A brief summary of Bakhtin’s three global concepts (according to Morson & Emerson) follows:
“As a view of the world, prosaics is suspicious of explanatory systems (of theoretism); it also suggests that the most important events in life are not the grand, dramatic, or catastrophic but the apparently small and prosaic ones of everyday life. When these ideas are important to Bakhtin, they contribute to his many insights about the value of tradition and lend a strong antirevolutionary aura to his writing. As developed in “Discourse in the Novel” (in Dialogic Imagination) and other writings, prosaics (as opposed to poetics) is an approach to novels and related forms of prose that takes them on their own terms. Since the ethos of novels is a prosaic world-view, the two senses of prosaics are closely connected.”
“Bakhtin used the term “unfinalizability” for his second global concept. The best-known formulation of it occurs in his Dostoevsky book: “Nothing conclusive has yet taken place in the world, the ultimate word of the world and about the world has not yet been spoken, the world is open and free, everything is still in the future and will always be in the future” (Problems 166). It leads to a view of people as always making themselves and as always able to render untrue any “finalizing” definition. So long as they live, people have a “loophole.” The recognition of each person’s unfinalizability, the capacity for “surprisingness,” is central to Bakhtin’s ethics. He came to view the novel as the genre that understands people in just this correct way, for in the novel, no matter how many categories are applied to a character, whether physical, social, or even psychological, something is always left over–a “surplus of humanness” (Dialogic 37). Unrealized “potential” makes one human.”

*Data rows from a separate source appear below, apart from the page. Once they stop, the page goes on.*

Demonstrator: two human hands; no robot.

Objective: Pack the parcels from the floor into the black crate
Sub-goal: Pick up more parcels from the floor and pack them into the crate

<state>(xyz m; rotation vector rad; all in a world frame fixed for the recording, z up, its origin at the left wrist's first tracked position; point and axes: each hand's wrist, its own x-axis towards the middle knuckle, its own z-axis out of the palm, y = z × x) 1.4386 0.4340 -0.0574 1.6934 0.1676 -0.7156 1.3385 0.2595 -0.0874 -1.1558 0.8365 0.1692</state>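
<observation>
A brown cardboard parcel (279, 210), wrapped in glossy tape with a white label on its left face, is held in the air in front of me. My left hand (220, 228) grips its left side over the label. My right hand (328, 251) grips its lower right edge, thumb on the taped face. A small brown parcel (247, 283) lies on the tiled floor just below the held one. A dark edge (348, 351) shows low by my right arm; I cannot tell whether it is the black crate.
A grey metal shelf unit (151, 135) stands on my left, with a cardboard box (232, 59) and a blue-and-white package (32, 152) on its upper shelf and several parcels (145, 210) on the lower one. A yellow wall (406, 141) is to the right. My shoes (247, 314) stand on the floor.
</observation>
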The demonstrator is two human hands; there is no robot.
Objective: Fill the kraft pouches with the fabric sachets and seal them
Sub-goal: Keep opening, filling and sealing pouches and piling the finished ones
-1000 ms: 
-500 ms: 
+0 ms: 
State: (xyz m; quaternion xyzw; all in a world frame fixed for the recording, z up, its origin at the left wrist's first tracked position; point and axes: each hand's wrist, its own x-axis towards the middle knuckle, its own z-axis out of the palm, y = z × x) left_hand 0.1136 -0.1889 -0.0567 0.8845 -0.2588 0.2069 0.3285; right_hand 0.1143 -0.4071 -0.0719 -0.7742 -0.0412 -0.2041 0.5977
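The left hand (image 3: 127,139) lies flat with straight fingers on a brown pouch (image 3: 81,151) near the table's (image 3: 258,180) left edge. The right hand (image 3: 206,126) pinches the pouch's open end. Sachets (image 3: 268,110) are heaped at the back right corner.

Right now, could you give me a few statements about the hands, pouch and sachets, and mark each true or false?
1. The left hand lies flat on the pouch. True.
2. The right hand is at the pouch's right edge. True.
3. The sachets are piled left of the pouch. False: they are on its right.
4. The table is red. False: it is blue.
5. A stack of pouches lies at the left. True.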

Dialogue “refers to a concept of “truth” as a conversation rather than a series of propositions. Whereas some truths are monologic–i.e., they can be stated by a single person and in a single voice–others require at least two interacting consciousnesses and are therefore essentially dialogic in nature. Dialectics is supremely monologic and must not be confused with dialogue: “Dialogue and dialectics. Take a dialogue and remove the voices (the partitioning of voices), remove the intonations (emotional and individualizing ones), carve out abstract concepts and judgments from living words and responses, [then] cram everything into one abstract consciousness–and that’s how you get dialectics” (Speech 147). When applied to language, “dialogue” has at least two principal meanings. First, it indicates that language is essentially a matter of utterances rather than of sentences; and utterances are by their nature dialogic in that listeners (or readers), real and potential, shape the utterance from the outset.”